As for the northern ice cap – he pointed out that there isn’t one, and never has been. The North Pole is crusted with several feet of sea ice that comes and goes; as recently as the 1400s there have been records of clear sailing across the Arctic Ocean. And the plight of the polar bear doesn’t seem so awful. “What I can tell you is that the polar bear population has gone from 5,000 to 25,000 during the same period, when the sea ice was mostly melting, and they survived 10,000 years of climate warmer than today, so they’re going to be just fine.”

Sea Level Remains Steady

How about sea level? Is it really going up? Apparently yes, Easterbrook said, but not at the rates some estimate, and certainly won’t hit the 20 feet that some suggest. Easterbrook said sea level currently is increasing at a rate of about seven inches a century, consistent with natural fluctuations during periods of warming and cooling prior to the mid-20th century. Interestingly, he said sea level fluctuations appear to be different in different places, higher for instance in the Puget Sound area than off the coast of Oregon. But certainly a matter of inches, not feet.

Oceans also do not appear to acidifying, he said – the pH balance worldwide remains steady, though there may be some areas like the Puget Sound where the balance may be changing due to factors other than carbon dioxide.

The idea that global warming is occurring seems so ingrained that many prominent scientific journals reject articles that challenge the notion, as a matter of editorial policy, he said. And a sort of conventional wisdom has swept the news media as well — though he points to a petition signed by 30,000 scientists as an indication that there is a divided view. It has become so easy these days to blame everything on global warming that an alternate view comes as a shock, he said. Take the idea that every extreme weather event is now blamed on global warming — even though extreme weather events have been taking place since the beginning of time. “Severe storms are not more frequent than normal. When we get a big snow storm, people always say it is about global warming. When we hear about a hurricane on the East Coast people say it is because of global warming. It isn’t.”

Skeptics on Panel

Ericksen said Easterbrook’s argument demonstrates why he demanded those changes in Senate Bill 5802. It’s no longer a bill that requires the state task force to come up ways to tackle the problems caused by global warming. By eliminating the “intent” section, he says it becomes a bill that requires the state task force to go back to first principles — and consider whether warming is taking place, and whether the state really can do anything about it. “It’s not about how we implement it anymore,” he said. “It’s about finding the most cost effective ways of protecting our environment.”

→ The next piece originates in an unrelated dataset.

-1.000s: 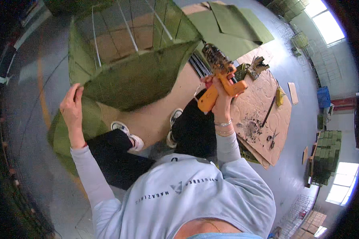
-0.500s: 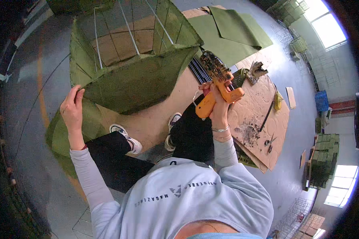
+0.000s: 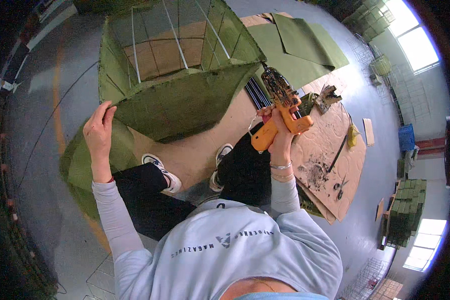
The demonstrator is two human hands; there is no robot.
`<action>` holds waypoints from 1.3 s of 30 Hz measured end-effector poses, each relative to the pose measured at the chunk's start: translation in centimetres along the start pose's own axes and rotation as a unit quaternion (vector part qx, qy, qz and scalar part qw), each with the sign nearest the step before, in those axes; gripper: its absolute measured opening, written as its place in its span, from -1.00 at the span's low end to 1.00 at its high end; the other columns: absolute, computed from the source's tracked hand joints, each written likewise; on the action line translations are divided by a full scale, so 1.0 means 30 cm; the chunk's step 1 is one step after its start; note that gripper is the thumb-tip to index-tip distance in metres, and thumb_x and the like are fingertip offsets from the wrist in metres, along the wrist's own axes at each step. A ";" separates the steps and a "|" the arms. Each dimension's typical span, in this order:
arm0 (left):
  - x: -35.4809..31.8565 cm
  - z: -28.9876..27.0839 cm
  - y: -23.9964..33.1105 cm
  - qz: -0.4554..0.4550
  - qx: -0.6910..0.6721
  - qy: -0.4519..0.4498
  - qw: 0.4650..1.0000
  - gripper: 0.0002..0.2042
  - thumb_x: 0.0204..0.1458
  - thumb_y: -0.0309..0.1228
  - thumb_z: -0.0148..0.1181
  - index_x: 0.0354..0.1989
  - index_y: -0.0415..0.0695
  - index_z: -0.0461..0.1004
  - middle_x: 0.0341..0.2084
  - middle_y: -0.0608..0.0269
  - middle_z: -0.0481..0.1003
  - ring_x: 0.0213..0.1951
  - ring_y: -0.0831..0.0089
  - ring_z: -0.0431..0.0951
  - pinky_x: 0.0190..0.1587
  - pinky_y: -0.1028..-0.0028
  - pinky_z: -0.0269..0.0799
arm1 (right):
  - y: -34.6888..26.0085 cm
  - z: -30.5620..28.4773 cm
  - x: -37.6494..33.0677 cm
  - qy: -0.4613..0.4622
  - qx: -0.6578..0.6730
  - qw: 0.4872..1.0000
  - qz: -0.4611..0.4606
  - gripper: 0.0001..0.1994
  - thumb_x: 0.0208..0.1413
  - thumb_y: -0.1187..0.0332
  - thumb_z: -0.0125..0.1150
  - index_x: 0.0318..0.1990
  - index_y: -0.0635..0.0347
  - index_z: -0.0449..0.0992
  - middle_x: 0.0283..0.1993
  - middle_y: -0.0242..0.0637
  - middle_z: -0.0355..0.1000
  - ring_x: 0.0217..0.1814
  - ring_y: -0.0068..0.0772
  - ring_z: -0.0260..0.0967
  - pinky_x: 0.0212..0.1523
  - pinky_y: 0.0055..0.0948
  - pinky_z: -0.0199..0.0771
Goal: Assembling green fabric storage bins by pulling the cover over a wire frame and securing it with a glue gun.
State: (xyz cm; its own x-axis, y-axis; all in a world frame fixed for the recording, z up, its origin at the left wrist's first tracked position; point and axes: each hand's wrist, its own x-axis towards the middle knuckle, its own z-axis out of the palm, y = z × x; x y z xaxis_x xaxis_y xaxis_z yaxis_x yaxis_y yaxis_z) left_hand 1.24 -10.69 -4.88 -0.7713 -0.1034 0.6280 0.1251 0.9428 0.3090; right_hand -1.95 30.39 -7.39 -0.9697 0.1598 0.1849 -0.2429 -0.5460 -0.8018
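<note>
fingers of one left hand, thumb and forefinger drawn together, pinch the near left edge of a single green fabric box, while those of one right hand are clamped around the handle of one orange glue gun, its barrel caked in black. the box, at front center above a cardboard floor sheet, tilts its open side into view, with three pale rods crossing it; the gun's nozzle meets its right corner, though whether the two touch cannot be told. the left arm reaches forward and a little outward, wrist slightly bent, back of the hand up; the right elbow is bent out to the side, forearm pointing ahead, wrist almost straight, gun angled forward and inward. one dark red band circles the left wrist, two bracelets the right. two white shoes show between the arms. at right, one cardboard work surface carries one pair of scissors, one dark stick, one yellow object and one stained, crumpled piece. beyond the gun lie at least two green sheets; farther right stand one blue crate and one stack of green bundles, near two bright windows.
</note>
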 end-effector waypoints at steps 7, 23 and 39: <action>-0.001 -0.001 0.001 -0.002 -0.010 0.002 1.000 -0.82 0.05 -0.35 0.20 -0.23 -0.15 0.51 -0.39 0.12 0.56 -0.39 0.24 0.58 -0.35 0.39 0.44 | -0.001 0.006 -0.023 -0.036 -0.042 0.998 0.020 -0.89 0.14 0.50 0.09 -0.20 0.28 0.34 -0.33 -0.26 0.34 -0.23 -0.28 0.36 -0.06 -0.17 0.40; 0.004 -0.004 0.008 0.004 -0.009 0.011 1.000 -0.82 0.05 -0.33 0.20 -0.24 -0.15 0.52 -0.44 0.11 0.55 -0.47 0.26 0.56 -0.41 0.41 0.42 | 0.032 0.025 -0.033 -0.031 -0.022 0.999 0.023 -0.84 0.08 0.48 0.15 -0.21 0.31 0.37 -0.37 -0.28 0.37 -0.28 -0.36 0.35 -0.18 -0.36 0.39; 0.001 0.002 -0.004 0.010 -0.016 0.007 1.000 -0.83 0.06 -0.36 0.19 -0.21 -0.14 0.49 -0.40 0.11 0.54 -0.43 0.23 0.55 -0.37 0.40 0.41 | 0.041 0.030 -0.046 -0.022 -0.042 0.999 0.026 -0.84 0.11 0.44 0.15 -0.20 0.28 0.37 -0.34 -0.31 0.36 -0.27 -0.39 0.34 -0.16 -0.37 0.37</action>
State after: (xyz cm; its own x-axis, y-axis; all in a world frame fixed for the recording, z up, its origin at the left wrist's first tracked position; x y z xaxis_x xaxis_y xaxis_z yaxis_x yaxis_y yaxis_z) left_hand 1.17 -10.80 -4.94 -0.7600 -0.0883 0.6439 0.1613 0.9341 0.3184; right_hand -0.92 28.75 -8.12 -0.9817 0.0947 0.1651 -0.1903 -0.4816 -0.8554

And there are skeptics on the other side as well. If Easterbrook and other climate-change critics are right, why on earth would the scientific community suppress them> That’s what Democrats Andy Billig and Kevin Ranker wanted to know. Billig, D-Spokane, said he was unimpressed. “It seems that the basis of his claim is that NASA is manipulating its data, and if I had to choose between the word of one professor from Western Washington or NASA, I would go with NASA.”

Ranker, D-Orcas Island, the Senate Democrats’ environmental lead, said he was discouraged to see that anyone wants to debate the case at this point. “Fifteen years ago you could have had a debate about whether we were having warmer days, more extreme weather, or a sea level rise,” he said. “All of these things appear to be what the peer-reviewed data suggest is occurring because of climate change. We shouldn’t be debating whether climate change is real, but rather what we ought to be doing about it.”